Die Frau in Schwarz
Rechtsanwalt Arthur Kipps hat es nicht leicht. Seine Frau ist vor 4 Jahren bei der Geburt seines Sohnes verstorben und konnte das nie ganz verwinden. Dies geht auch zu Lasten seiner Arbeit, wo man ihm inzwischen etwas ungehalten gegenübersteht. Er bekommt noch eine letzte Chance und wird zum Marsh House geschickt, um den dortigen Nachlass zu regeln, da die Besitzerin des Anwesens kürzlich verstorben ist. Das Haus liegt vor der Küste und ist nur bei Ebbe zu erreichen, oder eben auch zu verlassen. Die Anwohner des nebenan liegenden Dorfes begegnen ihm absolut unwirsch und versuchen ihn schnell wieder loszuwerden. Da dies seine letzte Chance ist, lässt er sich nicht von seinem Auftrag abbringen und verbringt die Nacht in dem alten Haus. Dort geschehen seltsame Dinge und zudem entdeckt er im Garten eine in schwarz gekleidete Frau, die plötzlich wieder verschwindet. Am nächsten Tag gibt es im Dorf einen Todesfall, für den er nur durch seine Anwesenheit verantwortlich gemacht wird. Er versucht nun zu ergründen, was hier eigentlich vor sich geht.
Nach 1989 ist dies die zweite Romanverfilmung von „The Woman in Black“ und niemand anderes als das namhafte Unternehmen Hammer, brachte den Stoff nach seiner Wiedergeburt auf die Leinwand und blieb seinen Vorlieben treu: Klassischen Grusel um die Jahrhundertwende. Vermutet man im Erscheinungsjahr 2012 einen weiteren CGI-Overkill, kann man hier komplett aufatmen. Ganz viele Dinge wurden direkt vor Ort gedreht. Sei es das Dorf selbst, oder aber auch die Zufahrtsstraße zur Villa, die tatsächlich nur bei Ebbe existiert.

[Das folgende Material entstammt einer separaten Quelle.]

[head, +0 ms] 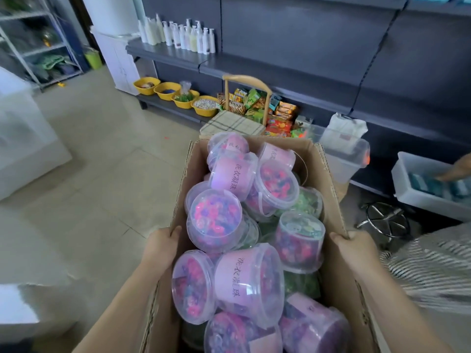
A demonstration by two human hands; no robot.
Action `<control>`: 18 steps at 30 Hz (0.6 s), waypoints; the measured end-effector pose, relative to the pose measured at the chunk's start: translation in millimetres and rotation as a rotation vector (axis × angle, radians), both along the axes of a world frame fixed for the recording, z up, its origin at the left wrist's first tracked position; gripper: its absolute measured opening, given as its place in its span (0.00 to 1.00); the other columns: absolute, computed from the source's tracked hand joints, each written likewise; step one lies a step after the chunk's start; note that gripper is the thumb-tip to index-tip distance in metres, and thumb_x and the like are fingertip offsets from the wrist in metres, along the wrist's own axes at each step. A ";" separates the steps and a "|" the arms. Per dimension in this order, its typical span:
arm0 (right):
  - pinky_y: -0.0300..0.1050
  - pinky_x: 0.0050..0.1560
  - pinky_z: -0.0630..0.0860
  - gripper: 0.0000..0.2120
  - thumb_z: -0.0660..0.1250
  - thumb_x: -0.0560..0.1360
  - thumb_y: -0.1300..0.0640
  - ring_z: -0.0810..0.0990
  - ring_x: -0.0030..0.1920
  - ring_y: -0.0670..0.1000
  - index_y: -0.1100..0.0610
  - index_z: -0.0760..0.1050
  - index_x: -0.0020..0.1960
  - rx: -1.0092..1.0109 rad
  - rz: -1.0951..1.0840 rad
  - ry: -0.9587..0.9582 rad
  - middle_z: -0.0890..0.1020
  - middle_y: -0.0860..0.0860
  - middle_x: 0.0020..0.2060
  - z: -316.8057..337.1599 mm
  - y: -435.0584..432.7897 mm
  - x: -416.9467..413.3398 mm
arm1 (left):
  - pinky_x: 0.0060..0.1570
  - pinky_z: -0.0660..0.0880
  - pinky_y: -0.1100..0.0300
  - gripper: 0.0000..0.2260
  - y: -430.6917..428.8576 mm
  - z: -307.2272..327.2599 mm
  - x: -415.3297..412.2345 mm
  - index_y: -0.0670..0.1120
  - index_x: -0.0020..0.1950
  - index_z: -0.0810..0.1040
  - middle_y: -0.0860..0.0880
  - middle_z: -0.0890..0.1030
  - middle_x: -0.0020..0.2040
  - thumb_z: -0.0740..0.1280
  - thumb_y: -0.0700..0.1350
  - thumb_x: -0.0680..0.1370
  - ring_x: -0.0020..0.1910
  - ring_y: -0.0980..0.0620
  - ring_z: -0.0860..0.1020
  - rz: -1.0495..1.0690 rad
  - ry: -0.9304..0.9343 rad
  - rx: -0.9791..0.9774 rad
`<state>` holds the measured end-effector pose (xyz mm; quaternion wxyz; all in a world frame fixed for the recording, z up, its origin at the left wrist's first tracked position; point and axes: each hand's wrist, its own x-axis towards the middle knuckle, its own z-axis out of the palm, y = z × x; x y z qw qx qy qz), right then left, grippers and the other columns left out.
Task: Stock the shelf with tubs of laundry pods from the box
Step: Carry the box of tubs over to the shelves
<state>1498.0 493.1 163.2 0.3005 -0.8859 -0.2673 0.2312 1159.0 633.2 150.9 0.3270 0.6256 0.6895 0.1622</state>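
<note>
A cardboard box (328, 179) fills the lower middle of the head view, lifted off the floor. It is packed with several clear tubs of laundry pods (215, 217), most holding pink and purple pods with pink labels, a few green ones underneath. My left hand (161, 247) grips the box's left wall, thumb over the rim. On the opposite wall my right hand (353, 247) holds on the same way. The dark grey shelf (293, 72) runs across the back, its middle boards bare.
White pump bottles (178, 34) stand on the shelf's left. Yellow bowls (175, 96), snack packets (257, 103) and a checked basket (234, 123) sit low ahead. Clear bins (346, 154), a white tub (430, 182), a metal stool base (387, 220) and another person's striped sleeve (433, 271) are at right.
</note>
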 end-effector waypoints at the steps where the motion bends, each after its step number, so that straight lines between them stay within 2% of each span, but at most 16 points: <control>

Das ist ganz große Klasse und trägt ungemein zur Atmosphäre bei. Wie man es nicht macht, hat man bei Guillermo del Toros „Crimson Peak“, 3 Jahre später gesehen. Als Regisseur hat man sich für James Watkins entschieden, der 4 Jahre zuvor mit „Eden Lake“ einen riesigen Hit im Bereich Terrorfilm hatte. Glücklicherweise ist dieser Film hier, deutlich angenehmer zu schauen, da er tatsächlich richtigen Hammer-Grusel bietet. Mit Daniel Radcliffe hat man natürlich auch einen äußerst namhaften Darsteller an Bord, der hier absolut gelungen gegen sein „Harry Potter“ Image anspielt. Natürlich gab es zum Film auch viele negative Stimmen, die dem Film Old-school-Grusel und ein altbackenes Sujet vorwerfen. Stimmt auch irgendwie, aber gerade dafür bin ich dem Film äußerst dankbar, da er sich auf die für mich wichtigen Dinge eines Gruselfilms konzentriert: Eine mit Nebelschwaden durchtränkte Schauer-Atmosphäre, wenig CGI, viele echte Locations, ein tolles Set-Design, gruselige Einfälle und eine gespenstische Geschichte. Der Film ist eine wahre Wohltat, für das durch Clowns, Folter und Terror geschundene Horror-Herz, welches mehr verlangt als Blutfontänen im Stakkato-Rhythmus. Gerade die ruhige Bildsprache ohne hektische Schnitte, ist hier für mich das Elixier, welches mir verdammt viel Freude bereitete. Eine klare Empfehlung an alle, die noch echte Gruselfilme bevorzugen.